意味
「意気阻喪」は、「意気阻喪する」と動詞のように使える言葉です。
「意気」は事をやりとげようとする積極的な気持ち、「阻喪」はその気力がくじけて元気がなくなることを指し、合わせて張り切っていた気持ちが折れてしぼむことを表します。
- 意気(いき):事をやりとげようとする積極的な気持ち。
- 阻喪(そそう):気力がくじけて元気がなくなること。
語源・由来
「意気阻喪」は、「意気」と「阻喪」という二つの熟語を重ねた言い方です。
「阻」は行く手をはばむこと、「喪」は失うことを指す字で、二字合わせて勢いが止まって気力が失われる状態を表します。

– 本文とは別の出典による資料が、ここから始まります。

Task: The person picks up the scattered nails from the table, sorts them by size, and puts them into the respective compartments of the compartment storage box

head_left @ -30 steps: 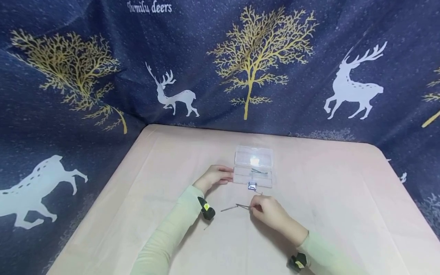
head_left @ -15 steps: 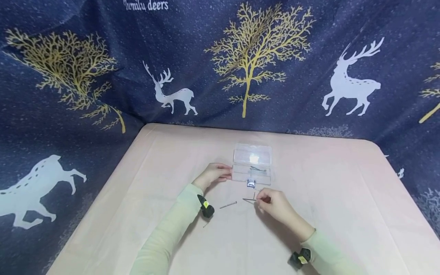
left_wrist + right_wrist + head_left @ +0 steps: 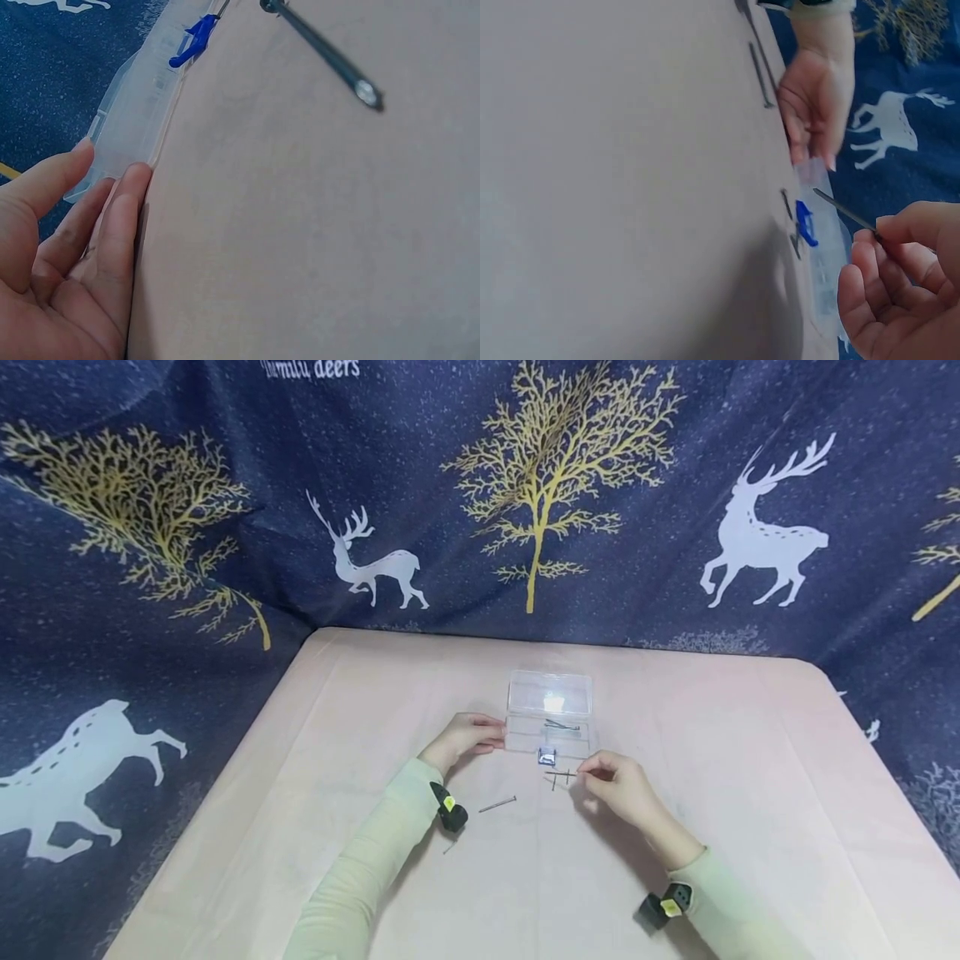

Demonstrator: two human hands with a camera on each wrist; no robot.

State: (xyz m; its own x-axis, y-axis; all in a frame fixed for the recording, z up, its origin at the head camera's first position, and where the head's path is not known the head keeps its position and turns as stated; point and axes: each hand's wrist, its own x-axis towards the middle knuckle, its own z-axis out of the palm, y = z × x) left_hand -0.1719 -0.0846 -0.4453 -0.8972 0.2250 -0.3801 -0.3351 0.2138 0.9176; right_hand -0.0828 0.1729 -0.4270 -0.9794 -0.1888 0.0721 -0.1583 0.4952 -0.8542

そこに「意気」を冠することで、失われるのが事をやりとげようとする気持ちであることがはっきりします。
「阻喪」と「沮喪」
「意気阻喪」は「意気沮喪」とも書きます。
「阻」も「沮」も、行く手をはばむという意味を持つ字です。
「沮」は常用漢字表にない字なので、一般には「阻喪」の形が使われます。
文学作品では「沮喪」と書かれることもあり、どちらか一方が誤りというわけではありません。
使い方・例文
「意気阻喪」は、勢いづいていた人や集団がくじけた場面を表すときに使われます。
- 主力の負傷で、チーム全体が意気阻喪した。
- 初戦の大敗に、応援席まで意気阻喪していた。
- 上司の一言で若手が意気阻喪しては元も子もない。
類義語・関連語
「意気阻喪」と同じく、気力を失う様子を表す言葉には以下のようなものがあります。
- 意気消沈(いきしょうちん):
気力が衰えて、元気がなくなること。 - 気落ち(きおち):
期待が外れて、張りを失うこと。 - 失意(しつい):
望みがかなわず、思いを遂げられないこと。
対義語
- 意気軒昂(いきけんこう):
気力が高く奮い立ち、勢いのある様子。
英語表現
lose heart
続ける気持ちが折れてしまうことを、心を失うという形で言い表す表現。
The team lost heart after the first defeat.
(初戦の敗北でチームは意気阻喪しました。)
be demoralized
集団の士気がまとめて下がった状態を指すときの言い回し。
The whole crew was demoralized by the news.
(その知らせで乗組員はみな意気阻喪しました。)
「意気」で始まる四字熟語
「意気」を頭に置いた四字熟語は、後ろの二字が気持ちの向きを決める形になっています。
「意気阻喪」と「意気消沈」は気持ちが下がる側、「意気軒昂」と「意気衝天」は上がる側です。
「意気投合」だけは上下ではなく、二人の気持ちがそろうことを指します。
「意気衝天」は意気込みが天を衝くほど盛んなことで、「意気阻喪」とはちょうど反対の向きを指します。